The whole interview is interesting. Also, people seemed to like my essay on Jerry’s book.

12 thoughts on “Metrics meet the Null Hypothesis

  1. “And yet, politicians, policy-makers, they don’t seem to get the message.”

    This pre-supposes that a plausible view that is contrary to the politician’s existing message is considered important. I see little evidence that supports this idea. Politicians, on average, tend to see what makes them and their party electable. Whether or not there was ever a “good old days” when actual facts matter we are certainly not in them now.

  2. It cannot be said too often, “Good schools do not make successful students; Successful students make good schools.”

    If you moved the students of Bridgewater State up to Harvard and the students of Harvard College down to Bridgewater State, who do you think would be more successful in twenty years? I know how I’d bet.
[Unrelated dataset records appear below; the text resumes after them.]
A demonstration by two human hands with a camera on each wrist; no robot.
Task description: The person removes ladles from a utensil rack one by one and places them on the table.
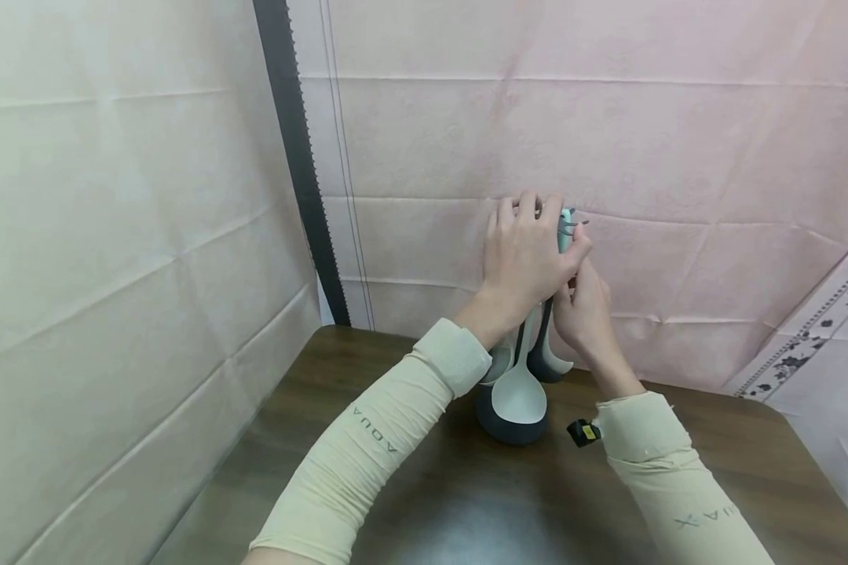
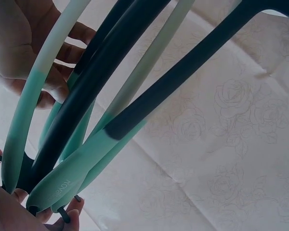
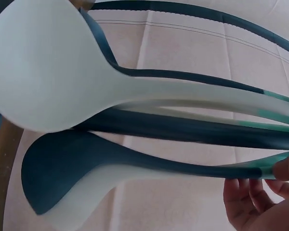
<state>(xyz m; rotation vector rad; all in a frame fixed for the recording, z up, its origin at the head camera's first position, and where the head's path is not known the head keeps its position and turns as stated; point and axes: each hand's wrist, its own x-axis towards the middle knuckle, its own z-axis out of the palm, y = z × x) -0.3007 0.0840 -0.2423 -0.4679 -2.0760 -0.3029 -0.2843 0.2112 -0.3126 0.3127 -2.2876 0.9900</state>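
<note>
A utensil stand with a round dark base (image 1: 510, 430) holds several kitchen utensils with teal handle ends, hanging from hooks at its top. My left hand (image 1: 524, 249) grips the stand's top from above; in the left wrist view its fingertips (image 2: 74, 211) are at the hooks. Lower on the right side, my right hand (image 1: 585, 310) pinches the teal handle of a dark ladle (image 3: 62, 163), thumb and fingers near the colour change. Beside that ladle hangs a white one (image 1: 557, 362), partly hidden. A large white spoon (image 1: 519, 396) hangs at the front.
The stand is on a brown wooden table (image 1: 424, 494), near its back edge. Pale creased cloth (image 1: 424, 141) hangs close behind and along the left. A small black-and-yellow device (image 1: 583, 432) sits by my right cuff.
</note>
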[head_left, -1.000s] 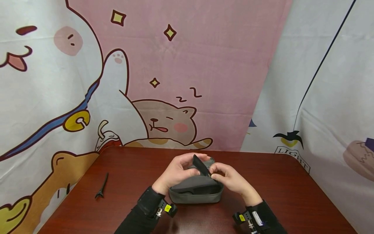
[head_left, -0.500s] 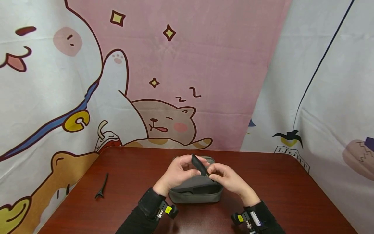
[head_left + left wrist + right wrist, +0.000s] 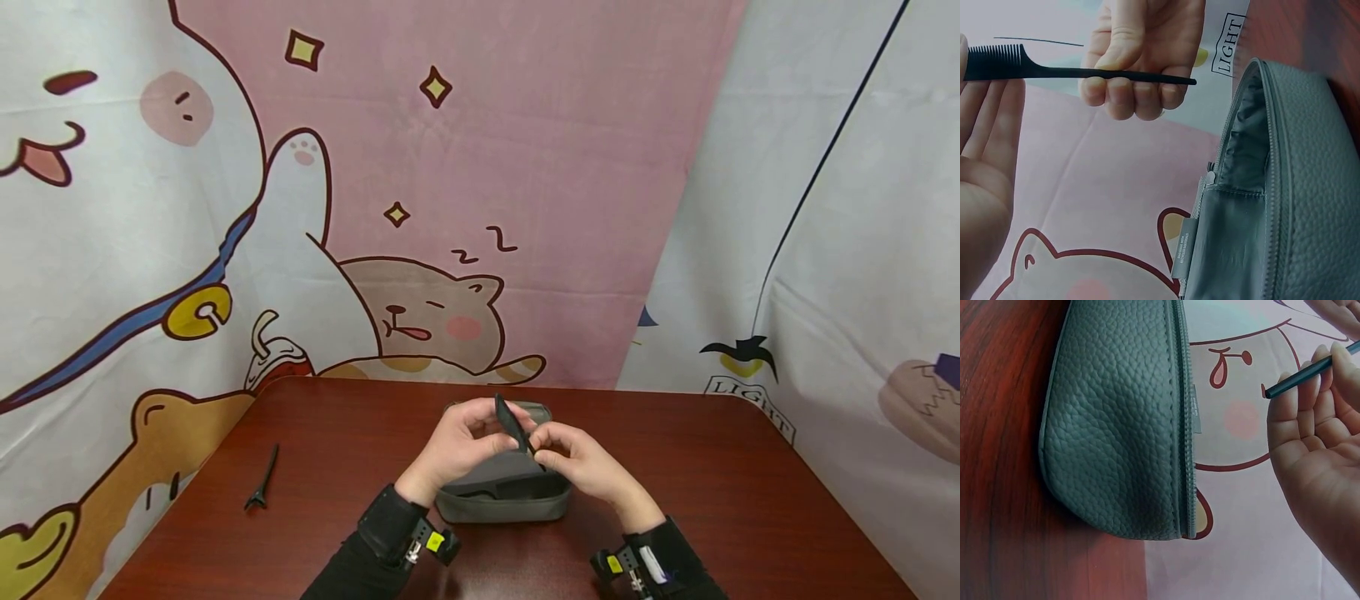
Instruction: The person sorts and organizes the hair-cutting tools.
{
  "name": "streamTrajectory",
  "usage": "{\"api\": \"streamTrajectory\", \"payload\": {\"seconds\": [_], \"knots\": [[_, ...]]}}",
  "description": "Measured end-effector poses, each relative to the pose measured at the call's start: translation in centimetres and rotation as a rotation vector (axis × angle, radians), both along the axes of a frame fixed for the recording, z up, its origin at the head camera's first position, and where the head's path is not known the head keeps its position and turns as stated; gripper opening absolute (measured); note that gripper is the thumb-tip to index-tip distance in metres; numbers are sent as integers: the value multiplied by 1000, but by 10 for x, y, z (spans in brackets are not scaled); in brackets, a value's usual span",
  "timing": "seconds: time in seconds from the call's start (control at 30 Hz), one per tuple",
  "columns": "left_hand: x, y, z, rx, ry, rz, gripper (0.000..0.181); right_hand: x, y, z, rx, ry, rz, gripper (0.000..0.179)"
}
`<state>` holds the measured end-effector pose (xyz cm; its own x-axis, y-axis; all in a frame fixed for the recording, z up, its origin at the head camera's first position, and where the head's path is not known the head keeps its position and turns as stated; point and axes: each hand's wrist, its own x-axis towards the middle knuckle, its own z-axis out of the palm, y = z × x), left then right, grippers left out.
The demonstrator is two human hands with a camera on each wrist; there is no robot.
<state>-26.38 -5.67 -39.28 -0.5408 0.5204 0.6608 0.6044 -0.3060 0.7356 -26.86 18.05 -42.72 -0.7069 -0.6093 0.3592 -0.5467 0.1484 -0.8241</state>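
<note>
A black rat-tail comb (image 3: 997, 62) is held up above the grey-green zip pouch (image 3: 502, 510). My left hand (image 3: 461, 442) grips its toothed end between thumb and fingers. In the left wrist view, the thumb of my right hand (image 3: 1141, 56) presses the thin tail against curled fingers, and the tip pokes out past them. My right hand (image 3: 592, 467) sits just to the right of my left one in the head view. The pouch stands unzipped on the table, its lining (image 3: 1235, 212) showing. Dark shapes inside it are too unclear to name.
On the left of the reddish-brown table (image 3: 360, 425) lies a slim black hair clip (image 3: 260, 483) with a forked end. A printed cartoon cloth (image 3: 570, 183) hangs behind the table's far edge. A small label (image 3: 1185, 247) hangs off the pouch opening.
The comb has turned in my hands and shows more edge-on. My right hand has shifted slightly left. Pouch and clip have stayed put.
</note>
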Motion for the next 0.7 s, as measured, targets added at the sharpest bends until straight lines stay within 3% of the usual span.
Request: {"api": "streamTrajectory", "payload": {"seconds": [0.2,0.37,0.7], "knots": [[-1,2,-1,25,31,27,21,0,-1,-2,-13,8,52,6],[-3,4,-2,62,66,14,13,0,-3,-3,-24,26,82,6],[-3,5,0,79,81,14,11,1,-4,-4,-36,12,94,6]]}}
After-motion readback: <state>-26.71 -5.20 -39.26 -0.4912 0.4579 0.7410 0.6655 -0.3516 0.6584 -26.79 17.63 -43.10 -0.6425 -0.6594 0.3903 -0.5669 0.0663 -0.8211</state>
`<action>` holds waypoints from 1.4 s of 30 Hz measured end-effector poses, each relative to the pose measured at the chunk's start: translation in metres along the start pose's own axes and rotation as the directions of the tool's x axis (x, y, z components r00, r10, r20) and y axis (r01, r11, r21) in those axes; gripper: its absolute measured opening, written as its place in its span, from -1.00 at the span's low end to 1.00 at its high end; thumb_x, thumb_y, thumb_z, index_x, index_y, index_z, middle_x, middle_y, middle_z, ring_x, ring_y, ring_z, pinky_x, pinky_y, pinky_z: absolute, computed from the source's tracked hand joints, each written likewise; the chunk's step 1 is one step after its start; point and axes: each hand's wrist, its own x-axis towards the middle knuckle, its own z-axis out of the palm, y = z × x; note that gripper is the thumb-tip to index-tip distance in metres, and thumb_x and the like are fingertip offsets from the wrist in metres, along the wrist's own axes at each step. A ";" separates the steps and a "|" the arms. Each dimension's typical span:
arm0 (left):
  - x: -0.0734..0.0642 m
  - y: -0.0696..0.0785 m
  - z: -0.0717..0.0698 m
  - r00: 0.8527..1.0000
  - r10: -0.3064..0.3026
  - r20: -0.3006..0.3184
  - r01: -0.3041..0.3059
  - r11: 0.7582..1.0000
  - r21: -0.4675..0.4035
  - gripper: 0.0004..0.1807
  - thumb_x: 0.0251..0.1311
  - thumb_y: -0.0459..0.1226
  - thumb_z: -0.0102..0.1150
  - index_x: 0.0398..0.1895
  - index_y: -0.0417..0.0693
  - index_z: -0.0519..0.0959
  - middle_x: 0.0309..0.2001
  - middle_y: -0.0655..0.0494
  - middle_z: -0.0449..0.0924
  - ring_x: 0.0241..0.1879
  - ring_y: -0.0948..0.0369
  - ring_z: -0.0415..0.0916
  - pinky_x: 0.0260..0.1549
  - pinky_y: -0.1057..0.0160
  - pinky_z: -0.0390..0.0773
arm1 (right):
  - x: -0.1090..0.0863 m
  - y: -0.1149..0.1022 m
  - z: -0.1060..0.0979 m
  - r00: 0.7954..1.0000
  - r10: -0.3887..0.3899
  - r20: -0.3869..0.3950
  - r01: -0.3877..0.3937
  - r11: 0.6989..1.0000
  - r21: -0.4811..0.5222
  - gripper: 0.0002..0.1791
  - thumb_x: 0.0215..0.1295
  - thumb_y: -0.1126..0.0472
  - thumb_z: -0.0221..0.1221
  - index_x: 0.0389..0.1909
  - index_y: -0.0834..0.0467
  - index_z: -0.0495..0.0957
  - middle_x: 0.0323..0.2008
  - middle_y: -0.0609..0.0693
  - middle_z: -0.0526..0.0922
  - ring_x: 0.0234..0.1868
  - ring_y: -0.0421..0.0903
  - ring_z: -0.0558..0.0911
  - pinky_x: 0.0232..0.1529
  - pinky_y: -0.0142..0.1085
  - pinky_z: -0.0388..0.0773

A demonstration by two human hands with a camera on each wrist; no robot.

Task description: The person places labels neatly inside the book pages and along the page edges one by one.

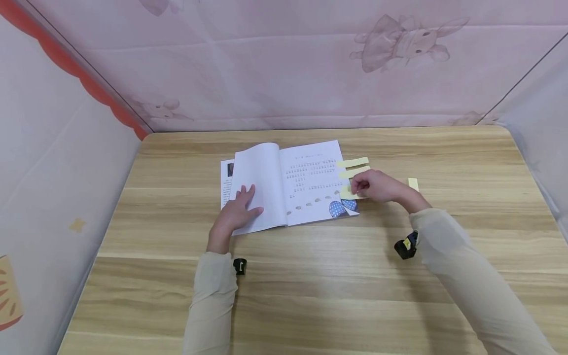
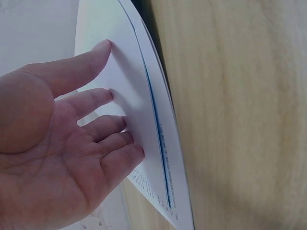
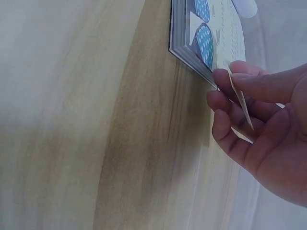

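Observation:
An open book (image 1: 310, 202) lies on the wooden table, its right page printed with text and a blue dotted drawing at the lower corner. My left hand (image 1: 235, 213) rests with spread fingers on the blank left page (image 1: 260, 172); the left wrist view shows the fingertips (image 2: 136, 151) against the paper. At the right page's outer edge, my right hand (image 1: 379, 186) pinches a yellow sticky note (image 3: 243, 108) between thumb and index finger, the note's other end overlapping the page. Above it, two more yellow sticky notes (image 1: 353, 162) stick out past that edge.
Another yellow sticky strip (image 1: 413, 184) lies on the table right of the book, close to the right wrist. A printed flap (image 1: 226, 185) shows at the book's left. Pink fabric (image 1: 266, 88) hangs behind the table's back edge.

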 end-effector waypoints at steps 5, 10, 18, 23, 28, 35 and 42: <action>0.000 0.000 0.000 1.000 -0.005 0.003 0.005 1.000 -0.005 -0.24 0.26 -0.09 0.00 0.43 0.00 -0.10 0.42 -0.08 -0.33 0.38 -0.03 -0.36 0.27 -0.12 -0.17 | -0.001 0.002 0.001 1.000 0.013 0.012 -0.013 1.000 -0.004 -0.83 0.09 0.57 0.02 -0.47 0.29 0.50 -0.49 0.04 0.52 -0.47 -0.10 0.41 -0.45 -0.29 0.38; 0.000 0.000 0.000 1.000 -0.006 0.003 0.006 1.000 -0.005 -0.24 0.26 -0.09 0.01 0.43 -0.01 -0.10 0.42 -0.08 -0.33 0.38 -0.03 -0.37 0.27 -0.11 -0.17 | -0.001 0.005 0.002 1.000 0.010 0.007 -0.010 1.000 0.000 -0.82 0.09 0.58 0.01 -0.48 0.28 0.51 -0.50 0.03 0.51 -0.49 -0.11 0.41 -0.46 -0.29 0.38; 0.002 -0.001 0.001 1.000 -0.004 -0.004 0.004 1.000 -0.011 -0.24 0.25 -0.10 0.01 0.43 0.00 -0.10 0.42 -0.07 -0.33 0.38 -0.03 -0.37 0.27 -0.12 -0.18 | -0.002 0.006 0.003 1.000 0.020 0.018 -0.020 0.999 0.035 -0.76 0.11 0.58 -0.04 -0.43 0.28 0.56 -0.41 0.06 0.56 -0.48 -0.10 0.42 -0.46 -0.28 0.39; 0.002 -0.002 0.002 1.000 -0.004 -0.011 0.004 1.000 -0.005 -0.24 0.25 -0.10 0.02 0.43 0.01 -0.10 0.42 -0.07 -0.32 0.38 -0.03 -0.37 0.27 -0.12 -0.18 | -0.001 0.009 0.003 1.000 0.012 0.007 -0.012 1.000 0.017 -0.73 0.12 0.58 -0.04 -0.43 0.26 0.60 -0.38 0.05 0.59 -0.47 -0.11 0.43 -0.44 -0.28 0.39; 0.003 -0.003 0.003 1.000 -0.003 -0.014 0.003 1.000 0.000 -0.24 0.25 -0.10 0.02 0.43 0.01 -0.09 0.42 -0.07 -0.32 0.38 -0.02 -0.36 0.27 -0.11 -0.17 | -0.002 0.010 0.003 1.000 0.017 0.004 -0.017 1.000 -0.007 -0.71 0.12 0.58 -0.03 -0.44 0.24 0.62 -0.34 0.05 0.58 -0.45 -0.11 0.43 -0.44 -0.29 0.38; 0.003 -0.003 0.003 1.000 -0.006 -0.015 0.006 1.000 -0.002 -0.24 0.25 -0.10 0.02 0.43 0.01 -0.09 0.42 -0.06 -0.33 0.38 -0.02 -0.36 0.27 -0.10 -0.18 | -0.003 0.009 0.001 1.000 0.013 0.028 -0.013 1.000 -0.004 -0.71 0.10 0.58 -0.04 -0.44 0.25 0.62 -0.37 0.06 0.56 -0.47 -0.11 0.42 -0.46 -0.29 0.38; 0.003 -0.003 0.002 1.000 -0.009 -0.016 0.009 1.000 -0.005 -0.24 0.26 -0.09 0.01 0.43 0.01 -0.10 0.42 -0.06 -0.33 0.38 -0.01 -0.37 0.27 -0.10 -0.18 | -0.002 0.008 0.000 0.999 0.005 0.046 -0.004 1.000 -0.008 -0.69 0.08 0.60 -0.05 -0.44 0.26 0.62 -0.50 0.02 0.51 -0.51 -0.12 0.39 -0.48 -0.30 0.36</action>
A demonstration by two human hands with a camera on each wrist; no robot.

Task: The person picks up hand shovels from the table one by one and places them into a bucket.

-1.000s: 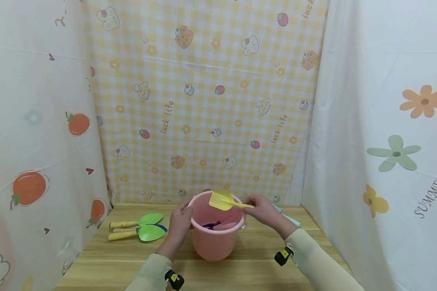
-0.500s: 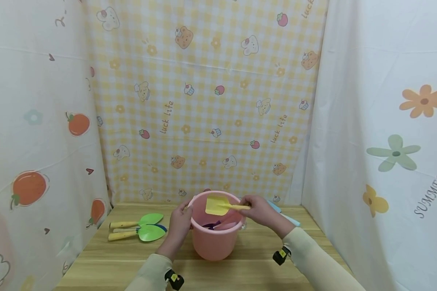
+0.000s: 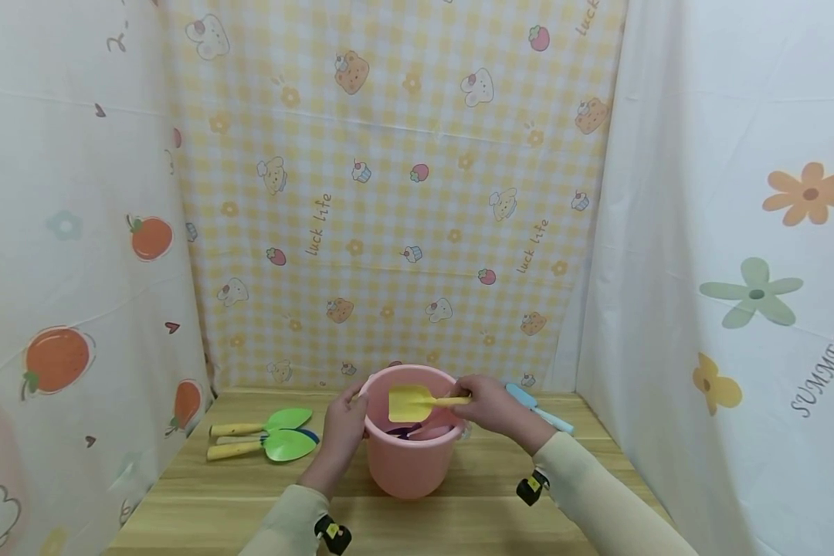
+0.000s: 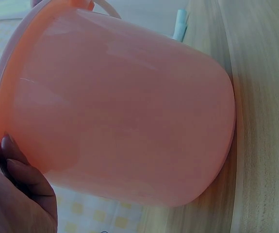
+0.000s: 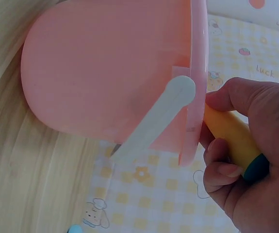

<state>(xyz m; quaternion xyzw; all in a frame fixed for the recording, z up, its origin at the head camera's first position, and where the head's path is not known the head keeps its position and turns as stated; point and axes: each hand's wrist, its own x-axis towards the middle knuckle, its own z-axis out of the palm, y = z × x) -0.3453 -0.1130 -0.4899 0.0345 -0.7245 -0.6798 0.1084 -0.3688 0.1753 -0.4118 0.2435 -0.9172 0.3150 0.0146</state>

  3. Let’s say we’re looking at a situation in which the metrics are bad. How do we decide between these two interpretations: 1) These particular metrics are bad, but others might be good, and 2) Metrics in general are a bad idea and approach to this particular matter? How can we tell whether someone who doesn’t want measurements for some other reason is abusing evidence for 1 in favor of an argument for 2?

    When we’re talking about education metrics for the general public, the problem is as obvious as it is politically umentionable: kids have very different levels of ability in ways that show typical statistical disparities between population groups, and so it’s completely absurd to have a one-size-fits-all approach to their education or a single absolute standard for measuring their progress. Instead, we could do our best to assess each kid’s expected potential and teaching them accordingly. If we are going to measure teachers and schools, we should be looking for whether the progress of those kids are consistently exceeding or falling short of those individualized expectations. Teachers don’t deserve special credit for a school full of smart kids testing smart, or deserve blame for a school full of slower kids testing slow. They also don’t deserve blame for kids who score lower because they can’t speak the language, or because there are disciplinary problems in the classes that the teachers and schools are effectively legally prohibited from addressing.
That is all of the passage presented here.